(Exercise goal):
Say how many of the lines below hold "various", writing the number and nothing more.

(Data to examine):

====

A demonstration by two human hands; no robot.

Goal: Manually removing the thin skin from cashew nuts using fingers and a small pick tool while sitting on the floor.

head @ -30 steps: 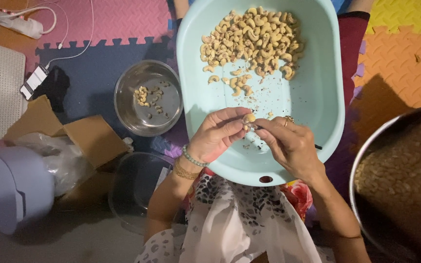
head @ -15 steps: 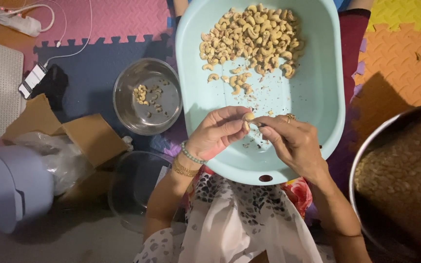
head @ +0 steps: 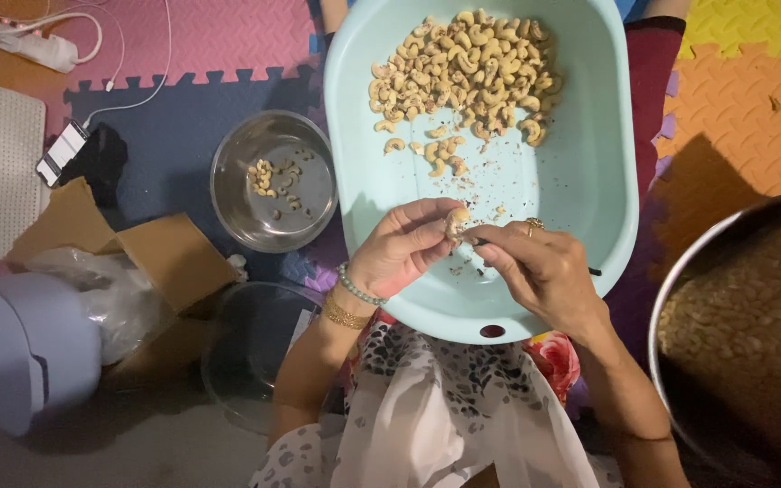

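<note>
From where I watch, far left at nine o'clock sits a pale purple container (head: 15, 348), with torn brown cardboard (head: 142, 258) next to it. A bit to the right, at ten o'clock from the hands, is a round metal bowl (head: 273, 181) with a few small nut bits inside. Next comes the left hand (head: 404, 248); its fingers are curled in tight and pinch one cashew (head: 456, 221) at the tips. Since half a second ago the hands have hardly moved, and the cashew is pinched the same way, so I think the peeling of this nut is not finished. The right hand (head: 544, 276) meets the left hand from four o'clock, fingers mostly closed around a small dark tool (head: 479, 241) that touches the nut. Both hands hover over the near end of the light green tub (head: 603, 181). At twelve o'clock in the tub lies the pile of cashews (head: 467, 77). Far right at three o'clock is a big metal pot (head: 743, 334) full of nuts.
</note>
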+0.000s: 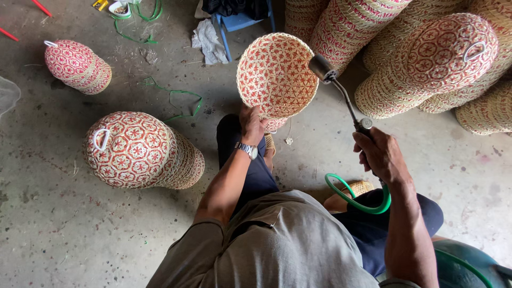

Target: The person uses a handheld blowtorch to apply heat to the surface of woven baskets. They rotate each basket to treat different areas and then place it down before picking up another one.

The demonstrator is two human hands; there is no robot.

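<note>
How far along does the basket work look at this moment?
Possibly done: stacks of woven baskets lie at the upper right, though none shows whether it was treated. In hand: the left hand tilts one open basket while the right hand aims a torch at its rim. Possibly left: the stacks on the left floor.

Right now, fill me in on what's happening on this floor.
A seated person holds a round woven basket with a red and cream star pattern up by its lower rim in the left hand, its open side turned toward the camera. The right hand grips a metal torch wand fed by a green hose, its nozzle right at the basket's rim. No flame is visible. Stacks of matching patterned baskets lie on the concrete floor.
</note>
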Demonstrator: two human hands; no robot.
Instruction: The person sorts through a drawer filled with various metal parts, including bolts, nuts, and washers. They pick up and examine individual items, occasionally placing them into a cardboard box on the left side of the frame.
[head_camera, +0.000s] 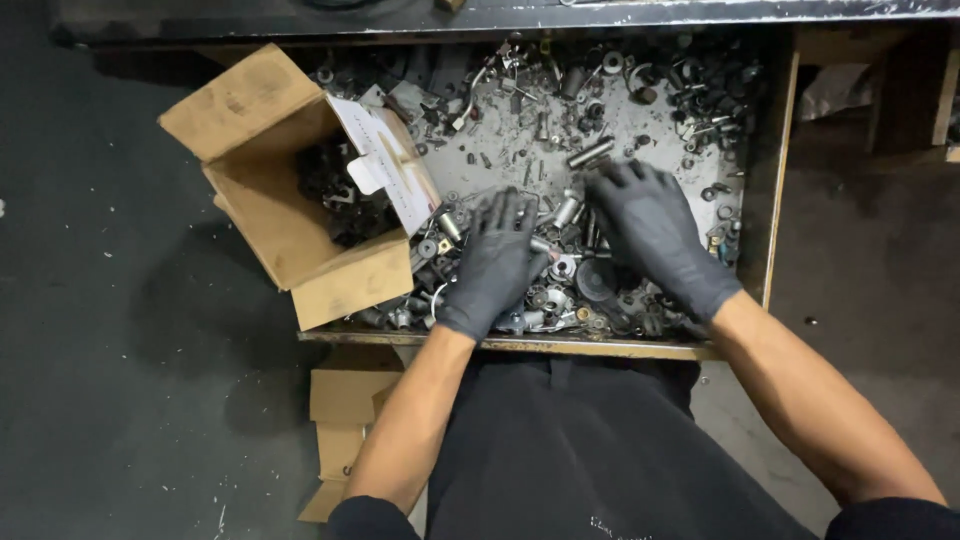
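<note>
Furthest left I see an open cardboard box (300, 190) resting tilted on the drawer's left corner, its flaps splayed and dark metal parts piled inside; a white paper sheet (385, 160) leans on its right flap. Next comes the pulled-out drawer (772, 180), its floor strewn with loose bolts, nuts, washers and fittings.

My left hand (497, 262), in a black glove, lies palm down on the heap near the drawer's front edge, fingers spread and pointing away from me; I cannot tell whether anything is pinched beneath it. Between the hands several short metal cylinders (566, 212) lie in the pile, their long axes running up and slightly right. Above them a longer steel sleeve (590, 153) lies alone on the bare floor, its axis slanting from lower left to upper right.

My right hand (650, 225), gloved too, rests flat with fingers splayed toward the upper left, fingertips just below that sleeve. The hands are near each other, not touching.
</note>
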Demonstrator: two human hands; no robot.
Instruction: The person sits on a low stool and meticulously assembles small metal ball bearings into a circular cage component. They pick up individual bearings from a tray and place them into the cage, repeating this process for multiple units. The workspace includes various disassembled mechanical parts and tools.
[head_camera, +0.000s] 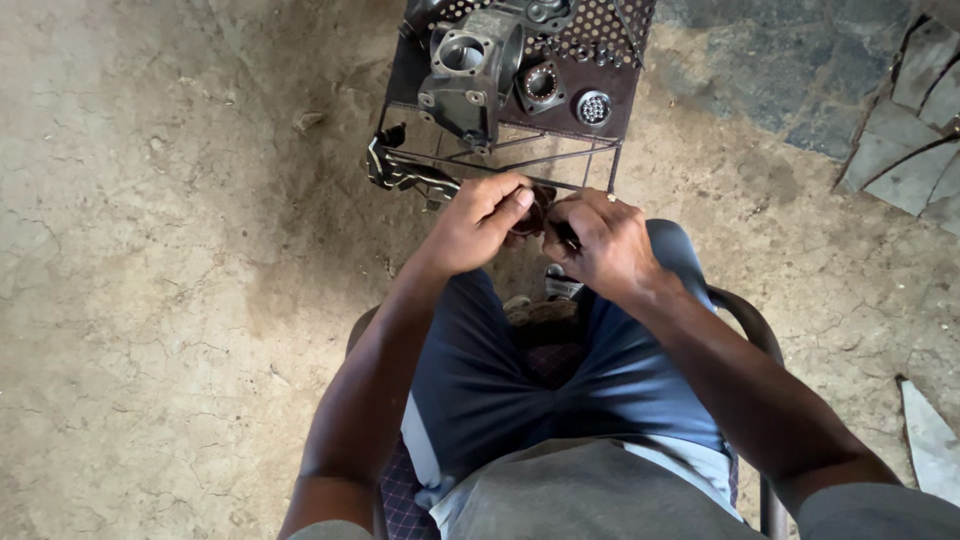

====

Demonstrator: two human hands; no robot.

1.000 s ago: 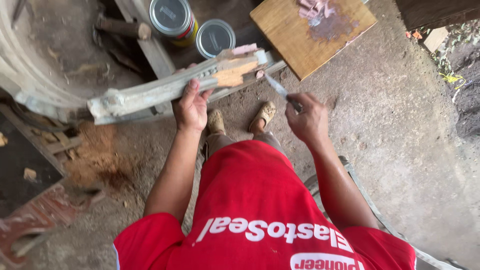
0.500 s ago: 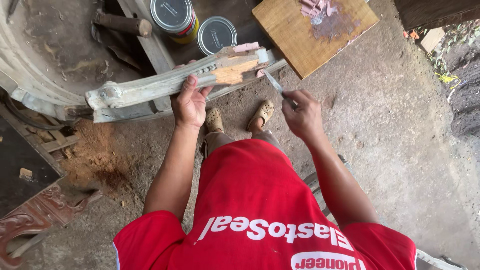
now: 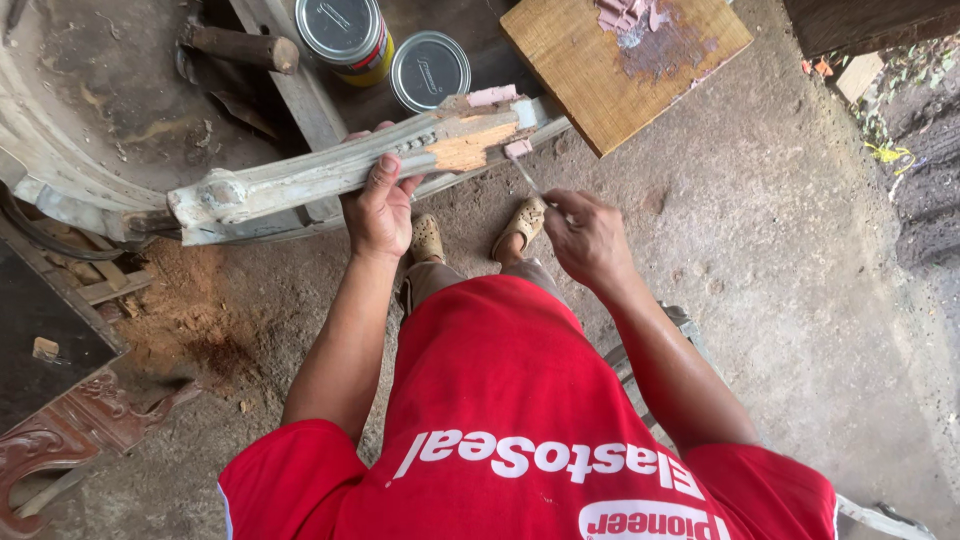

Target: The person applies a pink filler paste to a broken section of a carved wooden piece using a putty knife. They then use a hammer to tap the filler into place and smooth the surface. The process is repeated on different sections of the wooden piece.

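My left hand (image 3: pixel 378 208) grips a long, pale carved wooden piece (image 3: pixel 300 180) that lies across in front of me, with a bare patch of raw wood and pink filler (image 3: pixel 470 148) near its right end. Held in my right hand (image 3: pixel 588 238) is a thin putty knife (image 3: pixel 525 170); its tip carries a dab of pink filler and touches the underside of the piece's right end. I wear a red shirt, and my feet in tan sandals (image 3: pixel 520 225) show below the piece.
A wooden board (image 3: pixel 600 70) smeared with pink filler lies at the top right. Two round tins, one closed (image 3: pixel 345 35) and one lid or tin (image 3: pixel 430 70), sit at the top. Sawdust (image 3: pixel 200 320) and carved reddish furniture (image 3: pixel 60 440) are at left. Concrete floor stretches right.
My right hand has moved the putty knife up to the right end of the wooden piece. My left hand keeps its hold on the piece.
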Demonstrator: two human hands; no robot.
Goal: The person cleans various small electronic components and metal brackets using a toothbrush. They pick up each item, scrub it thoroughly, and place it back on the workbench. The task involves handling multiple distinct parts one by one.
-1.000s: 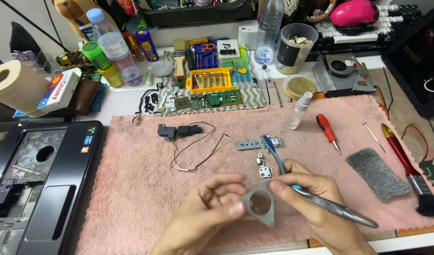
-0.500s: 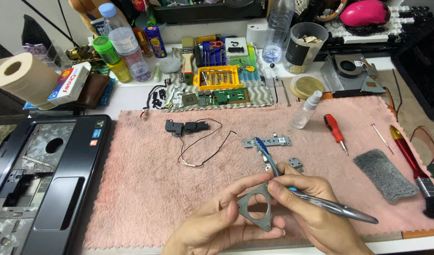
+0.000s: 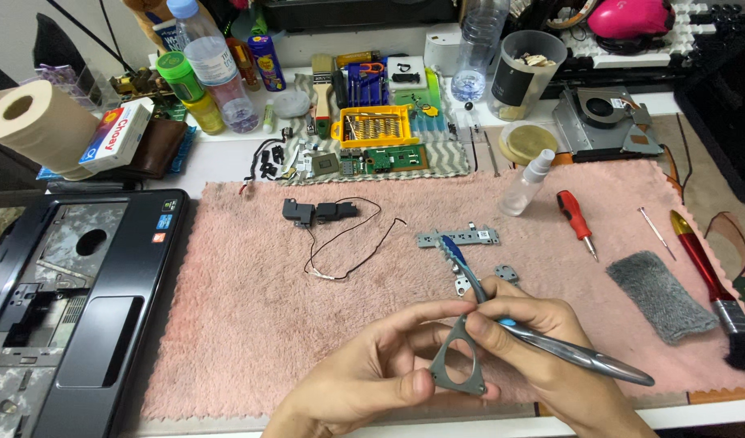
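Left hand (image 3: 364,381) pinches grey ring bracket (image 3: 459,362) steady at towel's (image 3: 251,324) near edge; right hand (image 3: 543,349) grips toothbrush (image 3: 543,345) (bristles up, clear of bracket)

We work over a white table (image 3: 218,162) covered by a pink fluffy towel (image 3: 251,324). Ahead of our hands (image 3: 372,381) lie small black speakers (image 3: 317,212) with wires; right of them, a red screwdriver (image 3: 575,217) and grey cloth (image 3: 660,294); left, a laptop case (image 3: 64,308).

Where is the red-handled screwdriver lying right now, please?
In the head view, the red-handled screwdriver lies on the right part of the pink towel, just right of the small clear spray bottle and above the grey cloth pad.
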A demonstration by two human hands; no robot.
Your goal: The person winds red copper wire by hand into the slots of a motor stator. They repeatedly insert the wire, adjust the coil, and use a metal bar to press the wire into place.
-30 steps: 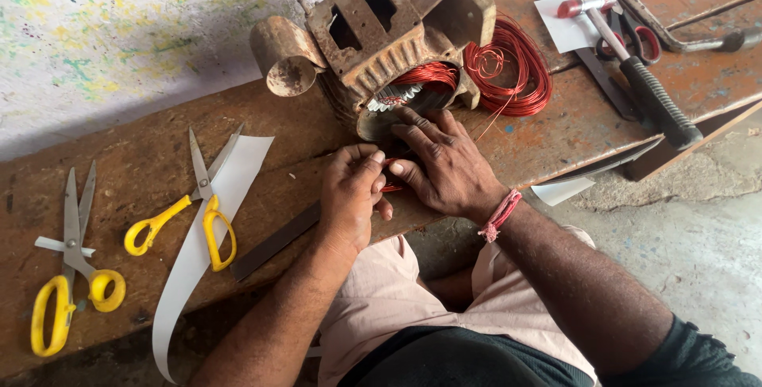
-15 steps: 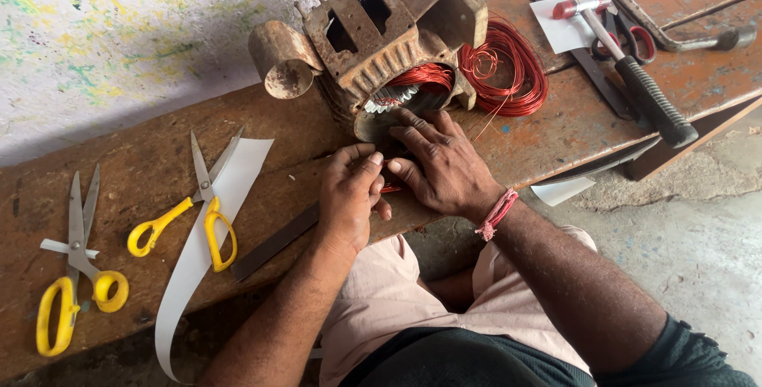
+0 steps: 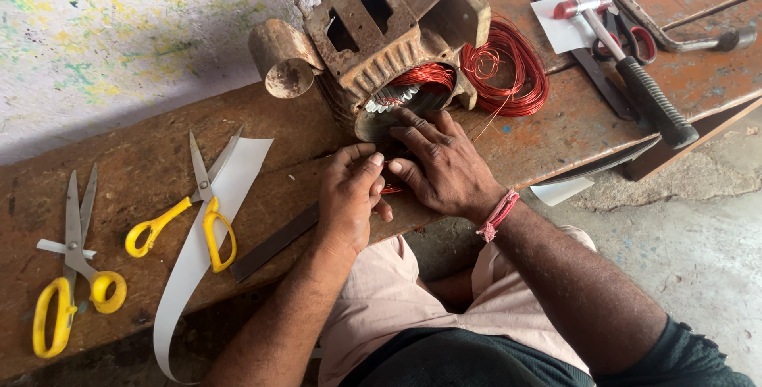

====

(Your response):
3